This blog is the result of a long and honest conversation I had at my kitchen table with someone I trust. We ended up getting introspective and talking about self-awareness. Oh, goody! I love D&Ms (Deep and Meaningful conversationS). So, what is self-awareness and how do we get it? Let's go...

A person holding a magnifying glass up to their eye. The glass is making their eye appear large. They are looking at the camera.
Analyse this

What is self-awareness?

A quick Google search will bring up loads of information, but, in a nutshell (written by a non-professional in simple terms), self-awareness is knowing who you are and why you are as you are. Okay? Cool. Next question.

How do you get self-awareness?

Uh, you research yourself.
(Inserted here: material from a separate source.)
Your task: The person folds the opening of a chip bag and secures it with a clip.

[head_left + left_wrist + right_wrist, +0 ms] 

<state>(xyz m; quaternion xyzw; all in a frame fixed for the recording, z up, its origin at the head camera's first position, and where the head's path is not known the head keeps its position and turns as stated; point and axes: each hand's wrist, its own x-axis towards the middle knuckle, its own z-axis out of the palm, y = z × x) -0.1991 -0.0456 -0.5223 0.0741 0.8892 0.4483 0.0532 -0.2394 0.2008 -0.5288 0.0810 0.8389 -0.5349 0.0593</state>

This is called 'introspection', which is a fancy word for examining yourself.

How do you get introspective?

You ask yourself questions about who you are and why you do what you do.

Why do you need self-awareness?

Well, becoming more self-aware can help you to be a happier person. How? Lots of ways, but knowing what triggers us and stresses us out can help us to manage ourselves better. Being realistic about what we are good at and not so good at, can help us live life in a happier way.

Let's get deeper about all of this malarkey...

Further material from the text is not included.